One of the new features you may have noticed in the latest PDQ Inventory Beta is the ability to scan
for files and registry entries on computers. These scanners can be very useful, but there are some caveats and limitations that one must need to be aware of.
By default PDQ Inventory doesn’t actually do any scaning for either file or registry information. Instead, you as the administrator need to define exactly what you want to scan for. This is purely a performance issue as all of the file and registry information on a would require hundreds of megabytes of data per computer (on my current computer it would be about 350 MB of data). I’m sure you can imagine the issue of dealing with this much data on even a small number of computers.
In order to define what you want scanned you need to create a
A scan profile is a collection of scanners that are all run together in a single scan process. A scan profile can have multiple scanners, each getting a different subset of files or registry entries. Out of the box, PDQ Inventory includes two scan profiles as examples, one for files and one for registry entries.
Registry Run Keys scans for all of the Run and RunOnce values on the target computer and Windows EXEs scans for all executable files in under the Windows directory.
The Windows EXEs scan profile contains only a single scanner which looks for every file with an .exe extension in %systemroot% and all child directories.
Registry Run Keys is a bit more complicated as it needs to scan several areas of the registry so it’s made up of 8 separate scanners.
Starting a Scan
To scan a computer (or group of computers) using a scan profile other than the default you need to use the Scan with Profile menu item.
There is currently a limit of 1,000 items per scanner (not scan profile). This is so a misconfigured scanner won’t accidentally swamp the database with too much data.

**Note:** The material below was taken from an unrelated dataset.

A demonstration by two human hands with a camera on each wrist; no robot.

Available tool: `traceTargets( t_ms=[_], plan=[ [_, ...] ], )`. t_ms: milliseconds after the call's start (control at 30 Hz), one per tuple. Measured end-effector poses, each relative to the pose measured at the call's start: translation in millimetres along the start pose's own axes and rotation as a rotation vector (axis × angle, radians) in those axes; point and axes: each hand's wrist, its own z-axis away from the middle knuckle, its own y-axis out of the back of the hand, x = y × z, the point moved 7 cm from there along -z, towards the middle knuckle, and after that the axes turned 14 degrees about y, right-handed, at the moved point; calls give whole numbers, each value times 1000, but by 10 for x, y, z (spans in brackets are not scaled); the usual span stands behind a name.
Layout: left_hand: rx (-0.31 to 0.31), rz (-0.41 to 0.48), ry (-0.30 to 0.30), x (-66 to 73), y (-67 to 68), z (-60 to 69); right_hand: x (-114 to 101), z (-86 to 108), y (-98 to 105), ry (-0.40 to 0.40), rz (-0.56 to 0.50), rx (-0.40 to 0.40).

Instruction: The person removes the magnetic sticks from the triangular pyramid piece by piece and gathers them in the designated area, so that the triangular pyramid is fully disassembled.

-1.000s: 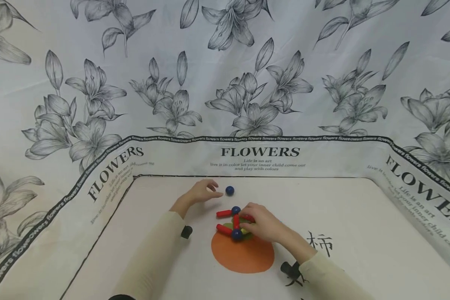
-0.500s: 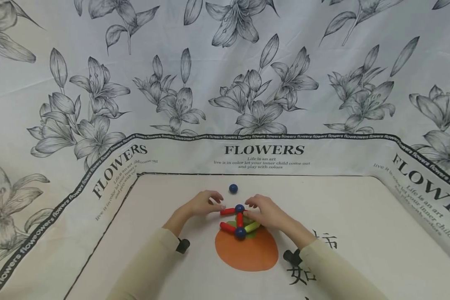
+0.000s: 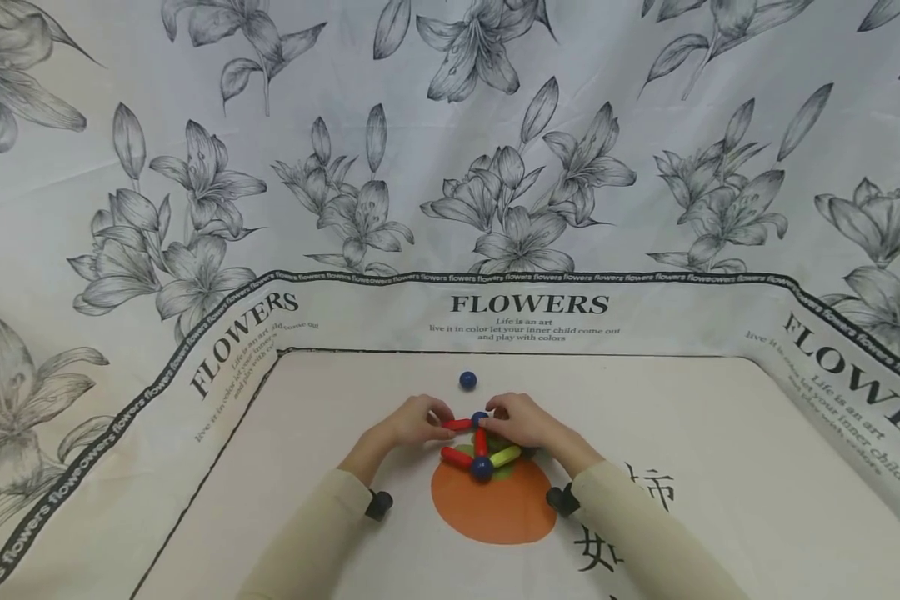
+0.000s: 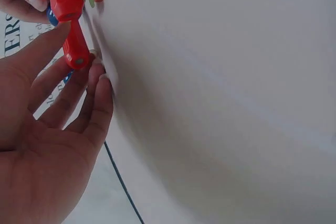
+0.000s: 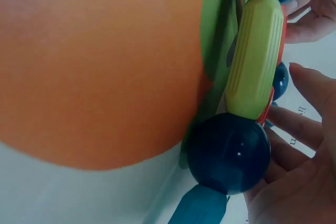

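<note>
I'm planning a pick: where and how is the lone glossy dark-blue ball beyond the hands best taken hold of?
Probably pinch the glossy dark-blue ball around its middle, left and right, coming from above: it is round, without a handle, and stands apart on the pale tabletop, both sides free. The near side looks less suitable, with the left hand and right hand there.

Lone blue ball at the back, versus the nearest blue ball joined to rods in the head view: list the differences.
The lone blue ball touches no rod; the near blue ball joins two red rods and a yellow-green rod. The lone blue ball lies farther back and looks smaller; the near blue ball looks larger. Both are round and blue.
</note>
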Motion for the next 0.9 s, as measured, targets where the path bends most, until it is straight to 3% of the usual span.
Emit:
traceTargets(
  t_ms=[267, 533, 900],
  plan=[
    [30, 4, -10, 40, 9, -22, -9, -77, -33, 37, -3, -14],
    [91, -7, 9, 5, 2, -44, 47, -96, -93, -9, -19, -13],
    [107, 27, 33, 9, 17, -77, 63, -107, -62, -38, -22, -12]
  ],
)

This row limit is fixed for now, but will become configurable in a future version.
Cleaning up Data
When a file or registry scanner is deleted then all of the items in the database from that scanner would become orphaned because without the scanner, there isn’t a way for the items to get updated or deleted. To prevent this, PDQ Inventory will delete files and registry items when the scanners that created them are deleted. If more than one scanner overlaps (such as a scanner that gets C:\Windows and another that gets C:\Windows\Systtem32) then the items will only be deleted once the last scanner is deleted.
As with all of our products we hope you find these scanners to be useful and we always look forward to any feedback from users telling us how to make them work better.